The modern workplace features a lot of ambiguity.
Whatever your role, to get anything done, “everybody needs to be able to drive consensus,” says Jon Kolko, author of the new book Well Designed: How to Use Empathy to Create Products People Love. While Kolko’s career has looked at how smart designers can identify needs in order to solve problems people didn’t know they had, empathy turns out to be an important business skill no matter what you do.
It’s also a tricky one, since in its pure form, “it’s something that can’t be achieved,” says Kolko. “It’s the ability to see something through someone else’s eyes, and walk in their shoes. To do that, you’d have to be them.” So instead, “think of it on a spectrum. Your goal is to get as close as you can.” When you understand why people do what they do, you can achieve things you couldn’t if you just focused on your own desires. Here’s how to develop the skill.
First, you need to adopt a positive view of human nature. When your smart colleagues do stupid things, “optimistically, pretend for a second that they’re doing stuff with the best of intentions,” Kolko says. If you could imagine a good reason for this behavior, what would it be? “It almost always comes down to some sort of incentive structure,” says Kolko. A colleague is cutting corners because she’s worried about a deadline. Once you understand the constraints, try to play with the constraints. Ask her what she’d do if the project had to be done in an hour. Ask what she’d do if she had all the time in the world. You’ll likely get some insight into her thinking.
If possible, when you observe problematic behavior, “try to walk a mile in their shoes,” says Kolko. Literally follow people around for a few hours. Ask to try one of their tasks so you understand their challenges and satisfactions.

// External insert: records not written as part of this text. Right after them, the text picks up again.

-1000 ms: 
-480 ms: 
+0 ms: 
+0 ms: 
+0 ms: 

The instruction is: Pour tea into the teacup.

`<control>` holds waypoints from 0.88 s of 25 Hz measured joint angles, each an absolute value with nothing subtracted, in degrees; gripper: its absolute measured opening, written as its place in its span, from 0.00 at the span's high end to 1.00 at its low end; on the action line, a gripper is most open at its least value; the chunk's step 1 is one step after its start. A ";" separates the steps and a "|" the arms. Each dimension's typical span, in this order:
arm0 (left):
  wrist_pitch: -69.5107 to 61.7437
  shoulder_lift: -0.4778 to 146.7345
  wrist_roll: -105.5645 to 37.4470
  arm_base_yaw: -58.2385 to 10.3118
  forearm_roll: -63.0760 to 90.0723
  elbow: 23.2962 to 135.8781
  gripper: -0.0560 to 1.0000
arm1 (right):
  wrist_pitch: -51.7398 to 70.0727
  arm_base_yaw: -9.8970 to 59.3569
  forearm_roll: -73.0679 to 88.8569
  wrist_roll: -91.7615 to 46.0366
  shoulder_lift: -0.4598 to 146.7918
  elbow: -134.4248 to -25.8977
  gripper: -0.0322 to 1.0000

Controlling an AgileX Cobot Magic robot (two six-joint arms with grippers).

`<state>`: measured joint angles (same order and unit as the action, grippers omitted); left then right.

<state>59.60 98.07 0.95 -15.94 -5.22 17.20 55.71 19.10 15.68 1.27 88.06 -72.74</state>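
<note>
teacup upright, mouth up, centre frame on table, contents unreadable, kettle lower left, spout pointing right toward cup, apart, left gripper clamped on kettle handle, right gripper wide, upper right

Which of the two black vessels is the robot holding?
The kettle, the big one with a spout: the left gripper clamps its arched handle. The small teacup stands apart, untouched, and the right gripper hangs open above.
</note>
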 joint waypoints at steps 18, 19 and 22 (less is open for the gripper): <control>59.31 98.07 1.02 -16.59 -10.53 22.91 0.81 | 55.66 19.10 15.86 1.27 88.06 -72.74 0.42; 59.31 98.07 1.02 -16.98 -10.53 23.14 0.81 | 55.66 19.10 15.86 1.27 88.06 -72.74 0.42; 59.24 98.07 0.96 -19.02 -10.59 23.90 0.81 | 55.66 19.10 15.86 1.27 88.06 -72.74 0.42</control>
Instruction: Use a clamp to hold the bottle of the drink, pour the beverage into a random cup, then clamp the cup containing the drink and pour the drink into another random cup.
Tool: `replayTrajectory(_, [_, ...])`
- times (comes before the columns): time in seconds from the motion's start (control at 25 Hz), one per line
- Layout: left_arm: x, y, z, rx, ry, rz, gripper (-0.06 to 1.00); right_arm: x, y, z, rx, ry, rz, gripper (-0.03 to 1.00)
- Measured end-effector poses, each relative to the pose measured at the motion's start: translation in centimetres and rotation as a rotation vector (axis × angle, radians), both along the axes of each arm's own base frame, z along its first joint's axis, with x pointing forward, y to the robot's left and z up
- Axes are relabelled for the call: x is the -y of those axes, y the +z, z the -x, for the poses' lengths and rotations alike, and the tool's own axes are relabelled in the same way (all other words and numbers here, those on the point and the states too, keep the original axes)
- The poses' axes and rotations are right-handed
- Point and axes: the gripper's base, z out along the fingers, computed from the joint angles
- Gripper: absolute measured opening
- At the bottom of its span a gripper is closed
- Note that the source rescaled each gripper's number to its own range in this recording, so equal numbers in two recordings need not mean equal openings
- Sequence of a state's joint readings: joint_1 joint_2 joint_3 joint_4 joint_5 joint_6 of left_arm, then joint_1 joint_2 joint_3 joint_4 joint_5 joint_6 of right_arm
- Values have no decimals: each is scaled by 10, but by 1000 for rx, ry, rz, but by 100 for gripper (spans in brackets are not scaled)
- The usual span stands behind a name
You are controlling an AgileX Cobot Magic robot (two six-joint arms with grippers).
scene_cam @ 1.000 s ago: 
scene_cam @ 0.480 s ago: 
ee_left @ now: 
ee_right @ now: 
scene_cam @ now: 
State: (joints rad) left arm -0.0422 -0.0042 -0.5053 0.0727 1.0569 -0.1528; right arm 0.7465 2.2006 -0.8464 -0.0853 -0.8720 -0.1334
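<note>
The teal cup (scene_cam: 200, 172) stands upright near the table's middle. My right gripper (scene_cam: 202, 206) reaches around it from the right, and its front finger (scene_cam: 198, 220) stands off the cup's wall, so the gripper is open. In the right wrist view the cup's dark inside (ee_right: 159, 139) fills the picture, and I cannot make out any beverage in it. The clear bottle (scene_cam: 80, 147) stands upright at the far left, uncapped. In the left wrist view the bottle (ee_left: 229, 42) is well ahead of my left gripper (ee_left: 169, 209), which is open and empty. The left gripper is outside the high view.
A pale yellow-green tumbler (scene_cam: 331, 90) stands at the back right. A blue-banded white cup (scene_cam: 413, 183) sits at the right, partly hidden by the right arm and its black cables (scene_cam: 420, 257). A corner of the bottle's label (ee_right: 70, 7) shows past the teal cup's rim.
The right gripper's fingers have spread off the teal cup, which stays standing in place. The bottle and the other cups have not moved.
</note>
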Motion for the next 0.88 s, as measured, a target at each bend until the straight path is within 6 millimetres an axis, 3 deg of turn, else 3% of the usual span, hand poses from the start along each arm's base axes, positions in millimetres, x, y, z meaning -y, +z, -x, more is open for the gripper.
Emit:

Once you understand what motivates someone, you can appeal to that desire as you try to get what you want. To be sure, this can seem underhanded. “That’s been the flip side to design marketing forever,” says Kolko. “We’re trying to help you, but it’s absolutely active manipulation.” Likewise, “I don’t know what the workplace looks like when everyone’s trying to manipulate everybody else.” But a better way to view it is that understanding people’s desires so you can reach a solution is just necessary for getting things done. “Think about it as if it’s problem solving,” says Kolko. “Everything becomes a design problem on some level.”